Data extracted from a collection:
········
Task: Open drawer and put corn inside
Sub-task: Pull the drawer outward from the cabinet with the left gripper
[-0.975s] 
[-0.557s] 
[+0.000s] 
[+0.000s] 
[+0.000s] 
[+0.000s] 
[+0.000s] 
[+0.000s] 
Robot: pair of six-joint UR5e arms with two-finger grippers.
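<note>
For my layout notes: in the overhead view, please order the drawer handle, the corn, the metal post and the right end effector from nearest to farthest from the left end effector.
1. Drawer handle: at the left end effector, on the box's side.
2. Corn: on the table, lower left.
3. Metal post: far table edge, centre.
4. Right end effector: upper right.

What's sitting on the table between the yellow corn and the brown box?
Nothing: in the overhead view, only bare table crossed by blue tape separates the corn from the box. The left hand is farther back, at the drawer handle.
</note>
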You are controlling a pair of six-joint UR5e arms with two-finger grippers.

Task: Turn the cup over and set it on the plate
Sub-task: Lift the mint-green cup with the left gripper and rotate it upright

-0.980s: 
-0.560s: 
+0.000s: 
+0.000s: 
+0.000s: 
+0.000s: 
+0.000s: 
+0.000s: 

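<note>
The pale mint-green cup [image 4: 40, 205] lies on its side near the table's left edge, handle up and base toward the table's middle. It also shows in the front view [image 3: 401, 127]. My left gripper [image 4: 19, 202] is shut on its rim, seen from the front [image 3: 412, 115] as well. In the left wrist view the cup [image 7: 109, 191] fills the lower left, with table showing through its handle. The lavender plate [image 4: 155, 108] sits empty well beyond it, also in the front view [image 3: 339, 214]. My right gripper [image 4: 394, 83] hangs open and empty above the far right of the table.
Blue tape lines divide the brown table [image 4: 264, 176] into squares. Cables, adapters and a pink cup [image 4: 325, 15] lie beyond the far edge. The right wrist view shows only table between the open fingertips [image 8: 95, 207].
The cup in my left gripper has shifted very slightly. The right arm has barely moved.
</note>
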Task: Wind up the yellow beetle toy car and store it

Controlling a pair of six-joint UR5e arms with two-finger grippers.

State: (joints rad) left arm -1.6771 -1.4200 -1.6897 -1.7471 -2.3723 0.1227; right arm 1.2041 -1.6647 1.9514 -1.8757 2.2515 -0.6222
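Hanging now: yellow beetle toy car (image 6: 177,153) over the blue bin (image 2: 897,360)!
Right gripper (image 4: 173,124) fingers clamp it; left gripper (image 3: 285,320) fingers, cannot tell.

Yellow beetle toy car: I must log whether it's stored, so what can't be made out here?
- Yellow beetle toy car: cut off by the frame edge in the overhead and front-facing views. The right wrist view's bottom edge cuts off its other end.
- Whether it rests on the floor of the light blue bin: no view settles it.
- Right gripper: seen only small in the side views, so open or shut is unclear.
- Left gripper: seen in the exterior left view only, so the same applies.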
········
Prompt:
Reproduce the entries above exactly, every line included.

Finished task:
Task: Open drawer and put corn inside
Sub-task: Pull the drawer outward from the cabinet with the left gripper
[-0.975s] 
[-0.557s] 
[+0.000s] 
[+0.000s] 
[+0.000s] 
[+0.000s] 
[+0.000s] 
[+0.000s] 
Robot: pair of six-joint UR5e arms with two-finger grippers.
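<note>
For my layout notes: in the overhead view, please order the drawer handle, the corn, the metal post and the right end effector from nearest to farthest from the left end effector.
1. Drawer handle: at the left end effector, on the box's side.
2. Corn: on the table, lower left.
3. Metal post: far table edge, centre.
4. Right end effector: upper right.

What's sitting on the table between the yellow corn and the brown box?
Nothing: in the overhead view, only bare table crossed by blue tape separates the corn from the box. The left hand is farther back, at the drawer handle.
</note>
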You are controlling a pair of six-joint UR5e arms with two-finger grippers.

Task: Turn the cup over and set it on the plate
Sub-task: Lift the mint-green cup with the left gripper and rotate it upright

-0.980s: 
-0.560s: 
+0.000s: 
+0.000s: 
+0.000s: 
+0.000s: 
+0.000s: 
+0.000s: 

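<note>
The pale mint-green cup [image 4: 40, 205] lies on its side near the table's left edge, handle up and base toward the table's middle. It also shows in the front view [image 3: 401, 127]. My left gripper [image 4: 19, 202] is shut on its rim, seen from the front [image 3: 412, 115] as well. In the left wrist view the cup [image 7: 109, 191] fills the lower left, with table showing through its handle. The lavender plate [image 4: 155, 108] sits empty well beyond it, also in the front view [image 3: 339, 214]. My right gripper [image 4: 394, 83] hangs open and empty above the far right of the table.
Blue tape lines divide the brown table [image 4: 264, 176] into squares. Cables, adapters and a pink cup [image 4: 325, 15] lie beyond the far edge. The right wrist view shows only table between the open fingertips [image 8: 95, 207].
The cup in my left gripper has shifted very slightly. The right arm has barely moved.
</note>
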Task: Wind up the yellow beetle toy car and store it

Controlling a pair of six-joint UR5e arms with two-finger grippers.

State: (joints rad) left arm -1.6771 -1.4200 -1.6897 -1.7471 -2.3723 0.1227; right arm 1.2041 -1.6647 1.9514 -1.8757 2.2515 -0.6222
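Hanging now: yellow beetle toy car (image 6: 177,153) over the blue bin (image 2: 897,360)!
Right gripper (image 4: 173,124) fingers clamp it; left gripper (image 3: 285,320) fingers, cannot tell.

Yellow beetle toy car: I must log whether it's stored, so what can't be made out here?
- Yellow beetle toy car: cut off by the frame edge in the overhead and front-facing views. The right wrist view's bottom edge cuts off its other end.
- Whether it rests on the floor of the light blue bin: no view settles it.
- Right gripper: seen only small in the side views, so open or shut is unclear.
- Left gripper: seen in the exterior left view only, so the same applies.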

This exercise is finished.